Während sie nun auf den Proben sitzen, werden jüngere Dramaturg:innen auch gern (abweichend von oben beschriebenem Profil) stärker mit „aktiven“ Aufgaben betraut, wie zum Beispiel: an Improvisationen teilnehmen, improvisierte Texte mitschreiben oder andere zusätzliche Texte suchen. Nennen wir es „Live-Textarbeit“. Der oben beschriebenen Logik folgend verlieren die jüngeren Dramaturg:innen dadurch einen Teil des Abstandes, den sie gewinnen würden, wenn sie genau solche Sachen nicht täten. Zugleich geraten sie mehr in den Bereich der Arbeit, den die Regisseur:in inszenierend kontrolliert, werden ebenfalls eher Mitspieler:innen als Beobachter:innen. Womöglich sind das Maßnahmen, die Regisseur:innen ergreifen, um die Dramaturg:innen langsam an ihren Platz in der Aufgabenteilung des Probenbetriebs hinzuführen. Und aus der Erinnerung muss ich sagen: Es braucht tatsächlich Eingewöhnung, um die Daseinsform des „Auf-Den-Proben-Sitzens“ zu verstehen und erfolgreich auszuüben.
Man sitzt eben herum und sollte nicht zu wichtig tun. Man lernt, die Vorgänge und Riten zu genießen, aus denen sich Theaterproben so zusammensetzen. Das Spiel der Schauspieler:innen, das sich noch nicht eingespielt hat. Das gemeinsame Eindringen in die Texte. Gruppendynamiken. Hoffnung und Verzweiflung. Fröhlichkeit. Die Jugendlichkeit der jüngeren Künstler:innen und die Erfahrung, häufig Virtuosität der mittelalten. Die Kaffeepausen, den small talk, dass wir für immer spielen dürfen.
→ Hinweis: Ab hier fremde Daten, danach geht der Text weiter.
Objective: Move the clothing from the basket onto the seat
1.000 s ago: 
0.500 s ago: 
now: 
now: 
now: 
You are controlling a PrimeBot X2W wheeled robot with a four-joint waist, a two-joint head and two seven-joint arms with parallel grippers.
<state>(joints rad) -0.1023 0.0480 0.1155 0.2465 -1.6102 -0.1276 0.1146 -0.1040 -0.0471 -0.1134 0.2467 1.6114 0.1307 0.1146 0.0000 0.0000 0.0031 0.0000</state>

Und dann muss auch noch darauf hingewiesen werden, dass die Probenbühnen der allermeisten Theater in anderen Stadtteilen als die Theater und die Büros der Dramaturg:innen stehen, mit Reisezeiten vom einen Ort zum anderen zwischen 30 und 60 Minuten. Und hat die Dramaturg:in das Probenlokal endlich erreicht, muss sie dort in Vorzimmern und Kaffeeküchen warten, ehe sie die Probebühne auch betreten kann. Zum Dramaturg:innenberuf gehört also ein manchmal an Joseph Roth gemahnendes ständiges Unterwegs-Sein. Aber das ist ein anderes Thema und muss in einer eigenen Blog-Folge behandelt werden.